## Information provided
******************************

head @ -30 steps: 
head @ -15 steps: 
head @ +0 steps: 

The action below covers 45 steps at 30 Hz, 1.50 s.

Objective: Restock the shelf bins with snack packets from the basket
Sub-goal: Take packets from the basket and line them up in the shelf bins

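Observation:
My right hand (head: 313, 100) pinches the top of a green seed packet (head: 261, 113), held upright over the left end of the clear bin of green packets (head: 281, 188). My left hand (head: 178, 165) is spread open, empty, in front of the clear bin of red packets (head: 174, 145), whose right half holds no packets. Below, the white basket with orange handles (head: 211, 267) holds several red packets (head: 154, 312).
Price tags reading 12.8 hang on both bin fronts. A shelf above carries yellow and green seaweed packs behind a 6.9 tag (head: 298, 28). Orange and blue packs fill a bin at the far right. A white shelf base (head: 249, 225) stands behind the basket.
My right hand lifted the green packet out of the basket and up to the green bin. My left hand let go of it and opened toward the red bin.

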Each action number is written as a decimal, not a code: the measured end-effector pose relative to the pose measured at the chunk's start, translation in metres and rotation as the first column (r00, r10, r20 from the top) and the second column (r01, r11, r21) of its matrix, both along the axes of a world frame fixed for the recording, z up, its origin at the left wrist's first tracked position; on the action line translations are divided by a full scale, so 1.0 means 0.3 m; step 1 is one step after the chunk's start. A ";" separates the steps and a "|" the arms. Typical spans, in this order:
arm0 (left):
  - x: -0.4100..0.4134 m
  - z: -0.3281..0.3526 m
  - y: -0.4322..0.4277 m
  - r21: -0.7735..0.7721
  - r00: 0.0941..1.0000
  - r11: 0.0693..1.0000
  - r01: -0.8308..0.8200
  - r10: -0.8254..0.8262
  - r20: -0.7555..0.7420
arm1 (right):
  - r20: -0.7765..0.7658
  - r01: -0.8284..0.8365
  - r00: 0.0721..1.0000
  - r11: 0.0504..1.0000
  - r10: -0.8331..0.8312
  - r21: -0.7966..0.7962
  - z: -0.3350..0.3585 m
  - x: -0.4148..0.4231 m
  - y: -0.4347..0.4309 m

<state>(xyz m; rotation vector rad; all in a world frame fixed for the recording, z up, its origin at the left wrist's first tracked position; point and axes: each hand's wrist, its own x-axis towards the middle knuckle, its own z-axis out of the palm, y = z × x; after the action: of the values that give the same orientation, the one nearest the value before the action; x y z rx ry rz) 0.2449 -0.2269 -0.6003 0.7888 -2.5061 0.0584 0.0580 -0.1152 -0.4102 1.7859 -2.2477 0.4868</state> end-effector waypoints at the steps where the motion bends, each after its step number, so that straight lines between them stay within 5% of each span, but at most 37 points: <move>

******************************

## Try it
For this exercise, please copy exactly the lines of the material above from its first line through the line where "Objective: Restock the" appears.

## Exercise answer
head @ -30 steps: 
head @ -15 steps: 
head @ +0 steps: 

The action below covers 45 steps at 30 Hz, 1.50 s.

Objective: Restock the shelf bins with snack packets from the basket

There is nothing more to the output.